## PROBLEM
Can you return the records below exactly as they stand, but only from the first line through the one with "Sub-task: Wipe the"?

##############################

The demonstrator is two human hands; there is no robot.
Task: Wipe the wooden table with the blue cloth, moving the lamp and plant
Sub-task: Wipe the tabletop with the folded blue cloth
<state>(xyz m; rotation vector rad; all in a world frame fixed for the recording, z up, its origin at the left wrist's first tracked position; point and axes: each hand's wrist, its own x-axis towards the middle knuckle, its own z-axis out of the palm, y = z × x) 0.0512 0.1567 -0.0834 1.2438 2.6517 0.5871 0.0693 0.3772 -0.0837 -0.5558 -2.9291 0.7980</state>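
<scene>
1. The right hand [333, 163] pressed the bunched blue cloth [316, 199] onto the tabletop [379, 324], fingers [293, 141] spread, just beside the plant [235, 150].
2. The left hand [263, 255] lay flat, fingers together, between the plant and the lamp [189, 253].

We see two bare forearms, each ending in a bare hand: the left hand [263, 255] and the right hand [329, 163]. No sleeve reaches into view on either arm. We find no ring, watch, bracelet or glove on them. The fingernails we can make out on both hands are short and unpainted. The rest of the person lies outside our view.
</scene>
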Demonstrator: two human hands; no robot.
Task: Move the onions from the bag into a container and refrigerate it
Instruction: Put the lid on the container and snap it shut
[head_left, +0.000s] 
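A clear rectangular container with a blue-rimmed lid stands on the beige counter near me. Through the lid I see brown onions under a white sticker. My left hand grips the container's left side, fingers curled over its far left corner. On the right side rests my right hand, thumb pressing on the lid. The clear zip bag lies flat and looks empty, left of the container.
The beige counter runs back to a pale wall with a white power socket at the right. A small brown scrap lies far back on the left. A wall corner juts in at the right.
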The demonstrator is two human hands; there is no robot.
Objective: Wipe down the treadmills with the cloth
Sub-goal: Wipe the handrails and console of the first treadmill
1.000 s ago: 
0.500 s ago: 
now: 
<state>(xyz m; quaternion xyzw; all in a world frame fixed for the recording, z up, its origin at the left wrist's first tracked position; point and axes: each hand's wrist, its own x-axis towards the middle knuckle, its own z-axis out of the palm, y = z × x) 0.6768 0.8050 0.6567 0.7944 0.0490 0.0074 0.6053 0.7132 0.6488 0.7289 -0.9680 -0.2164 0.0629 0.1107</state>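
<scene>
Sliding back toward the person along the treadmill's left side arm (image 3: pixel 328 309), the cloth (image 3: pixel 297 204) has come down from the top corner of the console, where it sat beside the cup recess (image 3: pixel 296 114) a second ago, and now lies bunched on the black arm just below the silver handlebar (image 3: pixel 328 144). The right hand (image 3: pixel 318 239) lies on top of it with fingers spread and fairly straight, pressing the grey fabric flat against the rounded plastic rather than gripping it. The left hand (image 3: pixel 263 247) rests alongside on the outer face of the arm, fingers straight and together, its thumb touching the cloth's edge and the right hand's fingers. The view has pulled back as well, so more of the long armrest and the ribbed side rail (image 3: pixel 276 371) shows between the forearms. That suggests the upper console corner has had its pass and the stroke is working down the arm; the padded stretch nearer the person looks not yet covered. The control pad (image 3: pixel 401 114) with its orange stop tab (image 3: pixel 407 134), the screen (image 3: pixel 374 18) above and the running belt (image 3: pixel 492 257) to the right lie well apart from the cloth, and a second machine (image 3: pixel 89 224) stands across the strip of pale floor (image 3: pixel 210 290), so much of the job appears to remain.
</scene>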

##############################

## SOLVED PROBLEM
The demonstrator is two human hands; there is no robot.
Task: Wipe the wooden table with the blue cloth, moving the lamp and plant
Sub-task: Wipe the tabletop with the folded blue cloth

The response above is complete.